Their concerns didn't really centre on reconstructing economic life as the foundation of the peace.

Keynes argued, "Reparation was their main excursion into the economic field".

Assessing prospects for renewed production and exchange he thought post-war Europe's currency situation - the inflation problem - was a key.

His sharp, insightful, often sardonic indictment of the settlement is highly instructive; well worth careful periodic re-reading.

"Lenin is said to have declared that the best way to destroy the capitalist system was to debauch the currency. By a continuing process of inflation, governments can confiscate, secretly and unobserved, an important part of the wealth of their citizens. By this method they not only confiscate, but they confiscate arbitrarily; and, while the process impoverishes many, it actually enriches some," he wrote.

"The sight of this arbitrary rearrangement of riches strikes not only at security, but at confidence in the equity of the existing distribution of wealth.
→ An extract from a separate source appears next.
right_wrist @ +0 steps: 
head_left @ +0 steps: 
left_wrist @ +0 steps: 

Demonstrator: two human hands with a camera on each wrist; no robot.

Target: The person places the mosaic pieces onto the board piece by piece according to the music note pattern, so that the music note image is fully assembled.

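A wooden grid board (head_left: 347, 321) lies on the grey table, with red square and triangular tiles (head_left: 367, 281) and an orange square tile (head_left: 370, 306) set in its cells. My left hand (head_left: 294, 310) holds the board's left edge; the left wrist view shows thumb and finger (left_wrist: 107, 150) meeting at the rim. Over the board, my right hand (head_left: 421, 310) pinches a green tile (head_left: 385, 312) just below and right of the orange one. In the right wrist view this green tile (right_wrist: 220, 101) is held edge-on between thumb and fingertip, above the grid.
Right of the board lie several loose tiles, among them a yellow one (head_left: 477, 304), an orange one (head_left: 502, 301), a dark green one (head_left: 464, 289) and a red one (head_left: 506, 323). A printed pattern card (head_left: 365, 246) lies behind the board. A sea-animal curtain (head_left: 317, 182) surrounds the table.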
Those to whom the system brings windfalls, beyond their desserts and even beyond their expectations or desires, become 'profiteers,' who are the object of the hatred of the bourgeoisie, whom the inflationism has impoverished, not less than of the proletariat.

Utterly disordered

"As the inflation proceeds and the real value of the currency fluctuates wildly from month to month, all permanent relations between debtors and creditors, which form the ultimate foundation of capitalism, become so utterly disordered as to be almost meaningless; and the process of wealth-getting degenerates into a gamble and a lottery."

"Lenin was certainly right. There is no subtler, no surer means of overturning the existing basis of society than to debauch the currency. The process engages all the hidden forces of economic law on the side of destruction, and does it in a manner which not one man in a million is able to diagnose."

Keynes decided to use his huge influence to avoid the destruction. Some may argue with him on moral or ideological grounds, but realism played a big part in his comments.

He was convinced that the "immense accumulations of fixed capital which, to the great benefit of mankind, were built up during the half century before the war, could never have come about in a society where wealth was divided equitably.